‘This time next week I will be admitted in to the Priory. I need help, and soon.’

That was what she had written on her Facebook Status.

I’ll be honest, at first I was a little shocked.

It is not like people to be so honest on my Facebook timeline.

I was taken aback, and then I was hugely inspired by her strength.

She is quite clearly desperate for help, I thought, and where most people would not admit to a mental health problem, instead preferring to hide behind ‘a bad day’, a happy smiling family photo or an inspirational quote emblazoned onto a picture of a murky lake or some such guff, she is openly and with extreme courage, asking for support.

This kind of thinking and honesty needs celebrating, it is inspirational men and women that talk willingly like this about mental health issues that enables huge steps forward in breaking down the stigma in society.

Personally, I was inspired as I saw a Facebook friend who was not ashamed, had clearly worked hard to see depression wasn’t a choice, but a very real and brutal illness, and therefor deserved all the well wishes and support she could gather, and by accepting time in a mental hospital, was most likely determined to win.

Inspirational.

If she had cancer She might have been updating her status with ‘only 1 more round of chemo!’  And no doubt we would all be celebrating and supporting her without question, so why shouldn’t she let people know she is ill and seeking help from this illness?

In those moments I had huge amounts of respect and concern in equal measures for her.

My heart went out.

‘Just goes to show you never know’ I said to the Irish one as I clicked on the link to offer my support.

And then my heart sank.

‘Oh me too.’  A friend of hers had commented.  ‘I will join you. I am going to sit in archery and art therapy and relax in all of those little groups they do.’

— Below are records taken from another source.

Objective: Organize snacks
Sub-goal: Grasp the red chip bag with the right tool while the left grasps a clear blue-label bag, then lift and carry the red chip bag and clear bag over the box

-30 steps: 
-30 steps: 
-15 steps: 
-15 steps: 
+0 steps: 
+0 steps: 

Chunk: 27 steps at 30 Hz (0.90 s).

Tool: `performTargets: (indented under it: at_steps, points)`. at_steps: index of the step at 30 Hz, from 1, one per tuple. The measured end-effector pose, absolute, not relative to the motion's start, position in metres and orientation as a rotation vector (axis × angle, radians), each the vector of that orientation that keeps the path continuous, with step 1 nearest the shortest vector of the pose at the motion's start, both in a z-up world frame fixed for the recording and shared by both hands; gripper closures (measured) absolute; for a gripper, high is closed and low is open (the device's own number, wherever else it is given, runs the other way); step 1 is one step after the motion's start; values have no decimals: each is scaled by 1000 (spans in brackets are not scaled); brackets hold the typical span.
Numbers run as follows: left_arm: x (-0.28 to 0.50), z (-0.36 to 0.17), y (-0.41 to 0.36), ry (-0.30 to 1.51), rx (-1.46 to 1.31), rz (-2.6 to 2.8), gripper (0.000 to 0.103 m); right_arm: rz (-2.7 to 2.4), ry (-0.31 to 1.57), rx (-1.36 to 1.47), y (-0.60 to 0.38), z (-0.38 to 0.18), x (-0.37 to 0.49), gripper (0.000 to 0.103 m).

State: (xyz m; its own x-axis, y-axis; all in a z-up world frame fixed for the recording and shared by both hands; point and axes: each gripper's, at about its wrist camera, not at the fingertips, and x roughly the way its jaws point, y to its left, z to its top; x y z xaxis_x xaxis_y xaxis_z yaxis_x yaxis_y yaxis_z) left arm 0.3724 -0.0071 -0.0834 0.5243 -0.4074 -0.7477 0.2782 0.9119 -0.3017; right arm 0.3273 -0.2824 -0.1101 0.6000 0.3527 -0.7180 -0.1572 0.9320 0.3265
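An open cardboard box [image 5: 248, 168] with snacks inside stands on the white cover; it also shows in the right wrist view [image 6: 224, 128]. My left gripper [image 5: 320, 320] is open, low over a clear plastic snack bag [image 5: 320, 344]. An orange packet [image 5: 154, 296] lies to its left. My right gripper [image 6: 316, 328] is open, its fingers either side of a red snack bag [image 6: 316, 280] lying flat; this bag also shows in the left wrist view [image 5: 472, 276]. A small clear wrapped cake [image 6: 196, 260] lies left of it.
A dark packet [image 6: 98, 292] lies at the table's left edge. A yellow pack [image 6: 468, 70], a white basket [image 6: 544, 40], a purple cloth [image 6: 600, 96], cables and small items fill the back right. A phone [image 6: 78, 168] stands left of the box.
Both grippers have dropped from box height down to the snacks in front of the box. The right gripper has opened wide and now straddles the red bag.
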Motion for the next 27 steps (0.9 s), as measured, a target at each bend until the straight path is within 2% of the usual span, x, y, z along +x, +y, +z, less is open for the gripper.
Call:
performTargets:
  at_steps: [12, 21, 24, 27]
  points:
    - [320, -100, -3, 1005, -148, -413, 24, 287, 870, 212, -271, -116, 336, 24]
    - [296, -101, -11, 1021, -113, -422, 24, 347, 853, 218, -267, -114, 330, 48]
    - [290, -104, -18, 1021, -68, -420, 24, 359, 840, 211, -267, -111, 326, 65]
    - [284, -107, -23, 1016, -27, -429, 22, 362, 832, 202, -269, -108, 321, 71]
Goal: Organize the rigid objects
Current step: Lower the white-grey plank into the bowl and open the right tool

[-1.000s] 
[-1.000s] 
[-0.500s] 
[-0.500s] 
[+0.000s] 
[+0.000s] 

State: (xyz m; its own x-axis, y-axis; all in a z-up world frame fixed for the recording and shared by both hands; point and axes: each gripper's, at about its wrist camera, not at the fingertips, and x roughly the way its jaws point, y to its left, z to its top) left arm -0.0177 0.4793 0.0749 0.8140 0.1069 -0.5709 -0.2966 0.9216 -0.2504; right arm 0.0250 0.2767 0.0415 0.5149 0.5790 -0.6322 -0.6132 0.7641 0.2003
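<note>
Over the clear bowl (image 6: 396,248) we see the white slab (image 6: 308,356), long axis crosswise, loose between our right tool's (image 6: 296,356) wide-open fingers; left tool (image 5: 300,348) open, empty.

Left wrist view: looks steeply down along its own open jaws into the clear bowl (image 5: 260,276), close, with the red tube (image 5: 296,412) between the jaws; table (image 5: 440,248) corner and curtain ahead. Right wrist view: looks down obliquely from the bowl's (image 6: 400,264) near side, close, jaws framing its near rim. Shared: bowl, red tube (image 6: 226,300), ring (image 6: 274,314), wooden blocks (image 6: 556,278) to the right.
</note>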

And then I felt nothing but dismay.

‘Ha. Ha. I am going to sit and rock back and forth in a chair, why should I do any work, I need a good rest.’ Was the final reply.

And then I was gutted.

My fingers typed out a few replies.

But I never published them.

I was too ashamed to fight.

I felt a little humiliated.

What if they disagreed with my points of view?

Was I over reacting? It was only a joke. They were clearly only joking.

Why was I so offended? Maybe I needed to ‘get a grip.’

I spoke to the Irish One about it, all worked up and sad.

‘I am so tired, why do people think it is ok to talk about mental health and mental hospitals like they are a joke? No one would ever take the piss so openly out of any other hospital or person suffering from illness? It just re-enforces those feelings of shame, and stops people asking for help! I hate it, and the stigma.’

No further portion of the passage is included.